## WHAT TO DO
Using the listing below, return every line that includes "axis".

## RECORDED DATA
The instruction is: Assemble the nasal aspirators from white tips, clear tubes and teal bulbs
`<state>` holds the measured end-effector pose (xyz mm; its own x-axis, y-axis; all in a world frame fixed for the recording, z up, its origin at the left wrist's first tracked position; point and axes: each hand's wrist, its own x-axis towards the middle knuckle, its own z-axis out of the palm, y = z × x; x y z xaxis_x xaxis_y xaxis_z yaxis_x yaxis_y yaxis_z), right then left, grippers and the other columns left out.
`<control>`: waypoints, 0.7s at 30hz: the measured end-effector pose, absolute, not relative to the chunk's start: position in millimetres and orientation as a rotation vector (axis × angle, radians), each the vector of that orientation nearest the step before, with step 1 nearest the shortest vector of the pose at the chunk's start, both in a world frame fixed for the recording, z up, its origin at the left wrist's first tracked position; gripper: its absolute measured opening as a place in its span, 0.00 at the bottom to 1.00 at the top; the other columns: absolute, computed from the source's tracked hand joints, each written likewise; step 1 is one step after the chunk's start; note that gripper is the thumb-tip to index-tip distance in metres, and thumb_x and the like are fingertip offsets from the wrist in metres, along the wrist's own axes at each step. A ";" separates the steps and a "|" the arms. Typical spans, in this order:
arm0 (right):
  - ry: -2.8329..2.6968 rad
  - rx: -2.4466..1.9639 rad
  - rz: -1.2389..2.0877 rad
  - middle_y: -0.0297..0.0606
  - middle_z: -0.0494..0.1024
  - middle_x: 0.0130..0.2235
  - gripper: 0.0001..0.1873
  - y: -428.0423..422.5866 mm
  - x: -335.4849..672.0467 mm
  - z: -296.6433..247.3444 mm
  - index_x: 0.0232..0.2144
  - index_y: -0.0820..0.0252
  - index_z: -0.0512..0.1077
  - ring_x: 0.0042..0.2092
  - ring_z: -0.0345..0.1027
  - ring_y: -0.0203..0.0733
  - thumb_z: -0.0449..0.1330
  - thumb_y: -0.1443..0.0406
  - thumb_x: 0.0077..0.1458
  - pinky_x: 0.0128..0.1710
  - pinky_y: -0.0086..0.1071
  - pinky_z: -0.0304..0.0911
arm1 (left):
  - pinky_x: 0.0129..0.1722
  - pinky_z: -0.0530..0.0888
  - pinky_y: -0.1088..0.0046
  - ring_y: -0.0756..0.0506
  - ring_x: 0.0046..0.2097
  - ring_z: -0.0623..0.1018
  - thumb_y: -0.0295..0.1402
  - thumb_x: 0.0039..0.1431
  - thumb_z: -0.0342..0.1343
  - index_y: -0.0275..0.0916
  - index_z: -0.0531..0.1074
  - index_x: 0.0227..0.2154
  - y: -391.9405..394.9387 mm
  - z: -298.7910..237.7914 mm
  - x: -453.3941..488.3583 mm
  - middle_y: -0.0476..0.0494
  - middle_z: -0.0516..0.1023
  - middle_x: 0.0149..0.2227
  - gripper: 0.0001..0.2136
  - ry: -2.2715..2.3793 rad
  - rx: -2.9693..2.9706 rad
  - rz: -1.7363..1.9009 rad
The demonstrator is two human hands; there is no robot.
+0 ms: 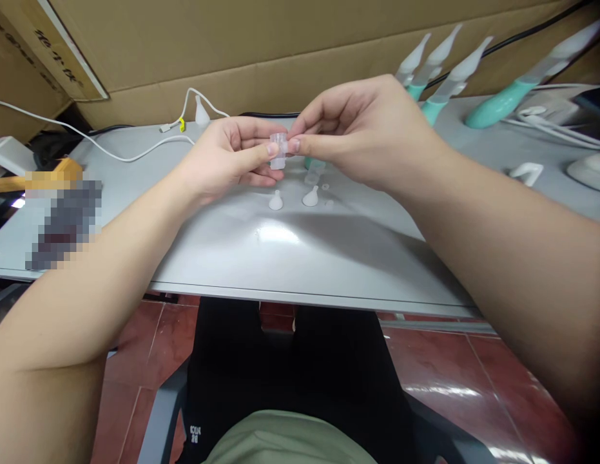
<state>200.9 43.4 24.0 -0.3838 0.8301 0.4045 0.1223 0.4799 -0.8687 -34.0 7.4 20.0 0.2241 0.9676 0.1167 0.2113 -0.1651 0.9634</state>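
A small clear plastic cylinder [278,162] is held up over the table between my two hands. My left hand [227,154] has its thumb on the near side of the cylinder and its fingers behind. The thumb and forefinger of my right hand [362,125] pinch its right side near the top. Below the hands, a white cone-shaped nozzle tip [276,201] and a second white nozzle tip [310,196] stand on the table. Small translucent rings [325,187] lie beside them. A teal device with a clear end [314,174] is partly hidden behind my right hand.
Teal devices with long white tips [454,74] stand at the back right, and another teal device [503,103] leans beside cables. A white nozzle [202,113] and white cable [120,156] are at the back left. Cardboard [261,51] walls the grey table [232,251].
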 end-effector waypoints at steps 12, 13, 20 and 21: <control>-1.826 -0.755 1.094 0.35 0.89 0.34 0.21 40.9 204.1 26.6 0.31 0.50 0.87 0.37 0.82 0.46 0.88 0.79 0.61 0.46 0.41 0.77 | 0.51 0.97 0.67 0.40 0.47 1.00 0.23 0.79 0.79 0.41 0.93 0.56 8.4 24.9 -36.7 0.47 0.95 0.45 0.10 1.107 1.521 1.017; -1.831 -0.758 1.103 0.35 0.88 0.33 0.21 39.8 204.4 27.9 0.31 0.50 0.87 0.36 0.82 0.45 0.88 0.79 0.61 0.46 0.41 0.77 | 0.51 0.97 0.67 0.39 0.47 1.00 0.24 0.78 0.80 0.41 0.93 0.56 7.9 25.2 -37.6 0.47 0.96 0.46 0.10 1.087 1.525 1.008; -1.891 -0.673 1.108 0.36 0.91 0.35 0.22 48.1 206.0 28.7 0.29 0.49 0.86 0.38 0.83 0.48 0.84 0.81 0.56 0.39 0.38 0.71 | 0.53 0.99 0.63 0.39 0.47 0.99 0.34 0.74 0.85 0.42 0.92 0.57 15.4 16.3 -47.8 0.47 0.96 0.46 0.14 0.963 1.596 1.010; -1.906 -0.653 1.097 0.37 0.90 0.34 0.21 50.4 206.1 27.6 0.29 0.49 0.86 0.37 0.82 0.48 0.84 0.81 0.55 0.38 0.38 0.71 | 0.53 1.00 0.61 0.37 0.48 1.00 0.37 0.72 0.87 0.42 0.92 0.57 18.4 13.7 -49.4 0.47 0.95 0.46 0.16 0.947 1.622 1.004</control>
<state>206.1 50.4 27.6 -0.5274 0.7514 0.3964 0.0344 0.4851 -0.8738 -49.4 18.4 13.7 0.3572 0.9180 0.1723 0.1183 -0.2274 0.9666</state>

## YOUR RESPONSE
`<state>` holds the measured end-effector pose (xyz mm; its own x-axis, y-axis; all in a world frame fixed for the recording, z up, its origin at the left wrist's first tracked position; point and axes: each hand's wrist, its own x-axis towards the middle knuckle, its own z-axis out of the palm, y = z × x; x y z xaxis_x xaxis_y xaxis_z yaxis_x yaxis_y yaxis_z), right then left, grippers and the other columns left out.
`<control>`: waypoints, 0.7s at 30hz: the measured end-effector pose, absolute, not relative to the chunk's start: position in millimetres and orientation as a rotation vector (axis × angle, radians), each the vector of that orientation nearest the step before, with step 1 nearest the shortest vector of the pose at the chunk's start, both in a world frame fixed for the recording, z up, its origin at the left wrist's first tracked position; gripper: its absolute measured opening as a place in its span, 0.00 at the bottom to 1.00 at the top; the other columns: absolute, computed from the source's tracked hand joints, each written likewise; step 1 is one step after the chunk's start; note that gripper is the thumb-tip to index-tip distance in metres, and thumb_x and the like are fingertip offsets from the wrist in metres, along the wrist's own axes at each step. A ";" separates the steps and a "|" the arms. Typical spans, in this order:

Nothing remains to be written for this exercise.